This karst seasonal rainforest in southwestern China exhibited a complex community structure and rich species composition, resulting in high species and phylogenetic beta diversity in the herb, shrub, and tree layers. Species replacement was the major component contributing to this diversity, consistent with most findings [20,42,43]. Therefore, the high species beta diversity within each layer is driven primarily by high rates of species replacement. Typically, environmental filtering, competition, and geographic isolation are regarded as potential mechanisms leading to species turnover [14,44]. Alternatively, species replacement is influenced by environmental heterogeneity and variability in species traits [45]. Karst peak-clustered depressions exhibit environmental heterogeneity and geographic spatial gradients, with mountains acting as barriers, rugged terrain, and differences in microhabitats hindering species dispersal and causing most species to disperse only within nearby areas [46,47]. Consequently, there is significant variation in species composition across the different environmental gradients. Furthermore, this rainforest has prominent endemic components, suggesting that many species may have relatively narrow ecological niches and thus explaining the observed small effects of species and environmental characteristics on species richness.
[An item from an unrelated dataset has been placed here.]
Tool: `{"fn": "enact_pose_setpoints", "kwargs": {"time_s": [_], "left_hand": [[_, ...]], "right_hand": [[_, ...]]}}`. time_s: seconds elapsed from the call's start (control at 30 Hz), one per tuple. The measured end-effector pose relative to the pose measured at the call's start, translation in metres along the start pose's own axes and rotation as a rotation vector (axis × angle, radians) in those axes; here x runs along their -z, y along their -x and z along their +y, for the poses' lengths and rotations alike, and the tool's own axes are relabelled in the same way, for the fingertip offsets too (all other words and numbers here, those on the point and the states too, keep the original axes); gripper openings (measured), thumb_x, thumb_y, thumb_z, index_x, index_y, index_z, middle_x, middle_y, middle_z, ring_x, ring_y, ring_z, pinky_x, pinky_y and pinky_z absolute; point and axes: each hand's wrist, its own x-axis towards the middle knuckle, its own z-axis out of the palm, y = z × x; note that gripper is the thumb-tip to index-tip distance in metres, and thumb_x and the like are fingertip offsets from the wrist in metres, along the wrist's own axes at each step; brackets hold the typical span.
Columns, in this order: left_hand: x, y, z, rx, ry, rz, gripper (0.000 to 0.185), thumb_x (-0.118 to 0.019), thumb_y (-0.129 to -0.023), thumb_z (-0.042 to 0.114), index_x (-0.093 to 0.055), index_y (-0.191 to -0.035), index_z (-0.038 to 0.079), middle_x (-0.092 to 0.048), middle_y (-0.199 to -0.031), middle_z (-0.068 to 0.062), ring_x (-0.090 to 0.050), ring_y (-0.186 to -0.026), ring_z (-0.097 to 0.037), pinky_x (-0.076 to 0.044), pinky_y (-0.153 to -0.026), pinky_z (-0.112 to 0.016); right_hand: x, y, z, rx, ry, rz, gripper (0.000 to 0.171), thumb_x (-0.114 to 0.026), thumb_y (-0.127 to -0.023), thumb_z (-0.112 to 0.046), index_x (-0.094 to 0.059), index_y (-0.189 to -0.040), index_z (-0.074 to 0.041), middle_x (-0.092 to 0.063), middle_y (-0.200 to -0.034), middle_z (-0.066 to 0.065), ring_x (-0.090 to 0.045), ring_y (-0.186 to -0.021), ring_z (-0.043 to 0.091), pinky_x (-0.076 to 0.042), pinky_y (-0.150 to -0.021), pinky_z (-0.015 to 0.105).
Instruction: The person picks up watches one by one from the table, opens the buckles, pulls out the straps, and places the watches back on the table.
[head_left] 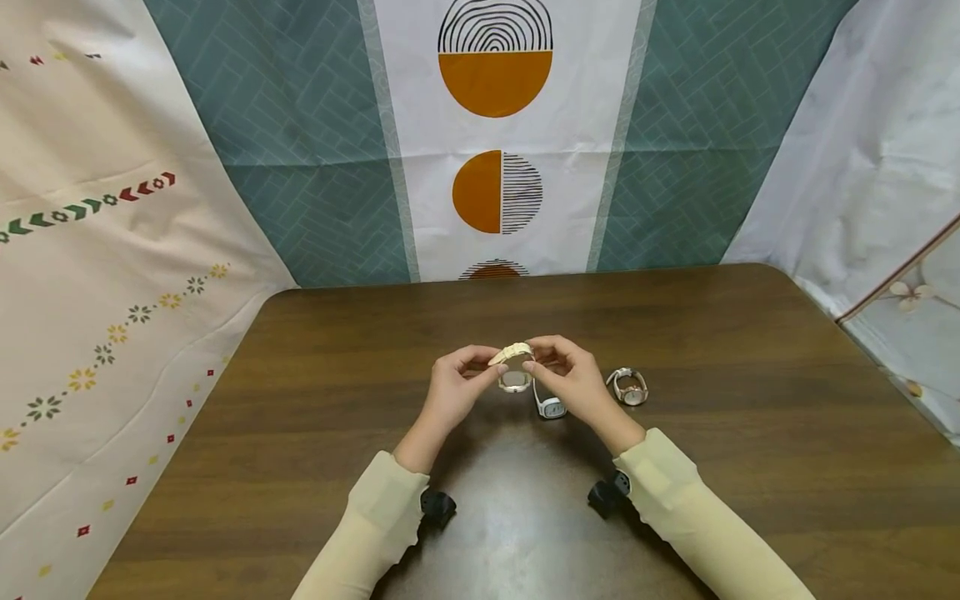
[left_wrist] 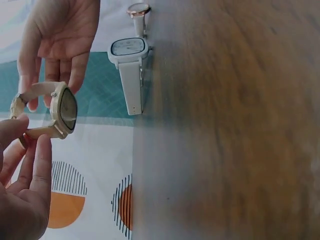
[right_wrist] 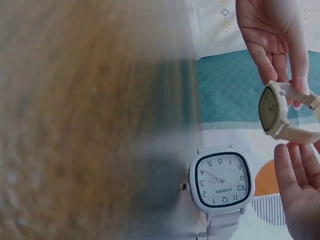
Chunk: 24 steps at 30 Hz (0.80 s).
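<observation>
A cream watch is held up above the surface, its strap pinched by the left hand and the right hand. A white watch and a rose-gold watch are left lying just beyond

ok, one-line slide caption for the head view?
Both hands, left hand and right hand, hold a cream watch above the wooden table; two more watches stand beside them.

Cream watch: matt strap. White watch: glossy face. Table: glossy wood.
</observation>
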Motion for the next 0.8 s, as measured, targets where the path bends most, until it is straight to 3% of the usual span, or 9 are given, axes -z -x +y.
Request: {"fn": "enact_pose_setpoints", "kwargs": {"time_s": [0.2, 0.47, 0.8], "left_hand": [[0.0003, 0.0017, 0.0026, -0.014, -0.035, -0.058, 0.017, -0.073, -0.081, 0.004, -0.070, -0.097, -0.001, -0.070, -0.092, -0.017, -0.066, -0.082, -0.020, -0.056, -0.072, -0.030], [0.0014, 0.0038, 0.0026, -0.025, -0.045, -0.094, 0.017, -0.073, -0.082, 0.004, -0.069, -0.098, -0.001, -0.069, -0.093, -0.016, -0.066, -0.083, -0.022, -0.055, -0.072, -0.030], [0.0024, 0.0040, 0.0039, 0.000, -0.034, -0.146, 0.023, -0.071, -0.082, 0.000, -0.068, -0.104, -0.007, -0.067, -0.102, -0.023, -0.061, -0.083, -0.020, -0.054, -0.075, -0.036]], "right_hand": [[0.0011, 0.0003, -0.0008, 0.001, -0.002, -0.009, 0.026, -0.068, -0.086, -0.002, -0.063, -0.110, 0.005, -0.063, -0.091, 0.019, -0.057, -0.076, 0.004, -0.050, -0.069, 0.021], [0.0021, 0.0014, -0.0021, -0.055, -0.016, -0.080, 0.023, -0.067, -0.087, -0.006, -0.066, -0.109, 0.002, -0.066, -0.101, 0.019, -0.060, -0.076, 0.009, -0.051, -0.067, 0.023], [0.0020, 0.0027, -0.0028, -0.093, -0.076, -0.119, 0.026, -0.070, -0.084, -0.003, -0.068, -0.108, 0.006, -0.067, -0.105, 0.025, -0.065, -0.080, 0.002, -0.053, -0.071, 0.021]]}}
Consistent with other findings [48,49], species beta diversity tended to be higher than phylogenetic beta diversity in our study area. Within the same community, species beta diversity is often higher than phylogenetic beta diversity; at smaller spatial scales, competition and exclusion among closely related species lead to higher species beta diversity between communities in similar habitats, even though phylogenetic beta diversity may be lower [50]. Our current findings are consistent with this trend. Therefore, our findings indicate the presence of redundant species that tend to share similar phylogenetic relationships in this karst seasonal rainforest community. A community that exhibits the replacement of redundant species has lower phylogenetic beta diversity than species beta diversity [20]. Within a community, changes in species composition and within individual plants reflect the environmental adaptability of species with different nutrient strategies. Such changes can alter ecosystem structure and functionality and impact its nutrient cycling processes [6]. Focusing on species dynamics within a community is therefore crucial for understanding the functional and structural aspects of the ecosystem.
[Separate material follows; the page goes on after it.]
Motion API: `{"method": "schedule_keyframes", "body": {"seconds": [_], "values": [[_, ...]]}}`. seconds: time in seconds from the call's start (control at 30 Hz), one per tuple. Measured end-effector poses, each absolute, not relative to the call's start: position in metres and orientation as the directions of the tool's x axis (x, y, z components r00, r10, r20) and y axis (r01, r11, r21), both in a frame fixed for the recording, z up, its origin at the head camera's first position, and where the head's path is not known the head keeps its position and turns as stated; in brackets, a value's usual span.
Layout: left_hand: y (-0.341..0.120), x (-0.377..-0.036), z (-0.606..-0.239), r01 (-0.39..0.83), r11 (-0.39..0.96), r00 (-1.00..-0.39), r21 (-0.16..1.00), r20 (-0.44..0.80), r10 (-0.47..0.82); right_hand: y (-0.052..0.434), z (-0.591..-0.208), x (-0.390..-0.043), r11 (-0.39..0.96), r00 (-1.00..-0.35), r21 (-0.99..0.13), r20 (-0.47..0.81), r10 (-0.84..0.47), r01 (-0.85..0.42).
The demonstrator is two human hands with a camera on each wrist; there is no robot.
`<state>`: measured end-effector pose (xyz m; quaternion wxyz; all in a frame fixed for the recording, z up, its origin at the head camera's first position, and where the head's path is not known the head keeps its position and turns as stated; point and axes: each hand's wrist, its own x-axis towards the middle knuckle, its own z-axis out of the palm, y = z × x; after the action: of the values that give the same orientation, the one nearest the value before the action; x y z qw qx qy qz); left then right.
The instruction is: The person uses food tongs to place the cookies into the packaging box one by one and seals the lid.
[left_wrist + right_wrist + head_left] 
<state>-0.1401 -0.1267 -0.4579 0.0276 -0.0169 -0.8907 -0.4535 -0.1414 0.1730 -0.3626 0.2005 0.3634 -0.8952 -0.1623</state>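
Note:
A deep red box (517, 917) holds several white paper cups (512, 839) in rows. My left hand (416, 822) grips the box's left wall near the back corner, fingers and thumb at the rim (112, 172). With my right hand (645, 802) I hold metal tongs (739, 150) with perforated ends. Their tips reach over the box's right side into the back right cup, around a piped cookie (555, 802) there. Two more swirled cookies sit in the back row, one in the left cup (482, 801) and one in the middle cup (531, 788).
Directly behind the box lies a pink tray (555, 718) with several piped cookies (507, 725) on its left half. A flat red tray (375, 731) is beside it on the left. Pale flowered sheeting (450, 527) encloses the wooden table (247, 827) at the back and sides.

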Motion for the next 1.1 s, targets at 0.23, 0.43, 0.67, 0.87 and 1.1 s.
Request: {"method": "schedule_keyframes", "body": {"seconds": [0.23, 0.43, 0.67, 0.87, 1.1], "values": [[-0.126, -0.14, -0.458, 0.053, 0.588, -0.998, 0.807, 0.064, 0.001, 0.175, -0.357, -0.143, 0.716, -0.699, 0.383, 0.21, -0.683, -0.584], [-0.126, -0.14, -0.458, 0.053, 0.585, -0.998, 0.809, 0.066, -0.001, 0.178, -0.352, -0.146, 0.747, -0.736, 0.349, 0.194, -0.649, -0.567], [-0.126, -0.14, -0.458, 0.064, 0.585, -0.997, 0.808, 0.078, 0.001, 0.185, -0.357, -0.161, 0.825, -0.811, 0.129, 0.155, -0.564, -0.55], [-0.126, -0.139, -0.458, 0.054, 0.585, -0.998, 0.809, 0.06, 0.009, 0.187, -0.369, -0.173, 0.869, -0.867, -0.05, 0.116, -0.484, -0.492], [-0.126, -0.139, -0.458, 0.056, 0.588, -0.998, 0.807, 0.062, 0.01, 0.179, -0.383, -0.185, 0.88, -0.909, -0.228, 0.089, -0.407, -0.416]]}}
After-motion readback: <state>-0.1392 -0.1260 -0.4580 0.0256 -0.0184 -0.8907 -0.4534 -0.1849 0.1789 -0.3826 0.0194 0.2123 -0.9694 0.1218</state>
4.2. The Relative Importance of Dispersal Limitation and Environmental Filtering

Environmental factors and geographical distance both significantly affected species beta diversity at the three levels, indicating that filtering and dispersal limitations jointly drive tropical karst forest community assembly. The relative importance of these two processes varies across different vegetation types and locations [51]. Environmental filtering refers primarily to the filtering effects of non-biological factors (such as temperature, precipitation, topography, and soil nutrients), whereas under dispersal limitation, community structure and diversity are determined by the dispersal ability of each species [52]. Heterogeneity in resource distribution, owing to topography, plays a major role in the spatial distribution of plants, and the maintenance of plant diversity in tropical karst regions relies on the differentiation of plant ecological niches [29,30,31]. Consequently, the high habitat heterogeneity observed in karst regions is the primary driver of differences in species composition between communities. Our current findings support this. Environmental filtering plays a more important role in plant community assembly than geographical distance. Although the importance of environmental filtering in community assembly has been widely demonstrated, multiple ecological processes typically participate in constructing a community [53], and their relative importance varies depending on the location and vegetation type. Therefore, examining the species and phylogenetic diversity of different communities is essential.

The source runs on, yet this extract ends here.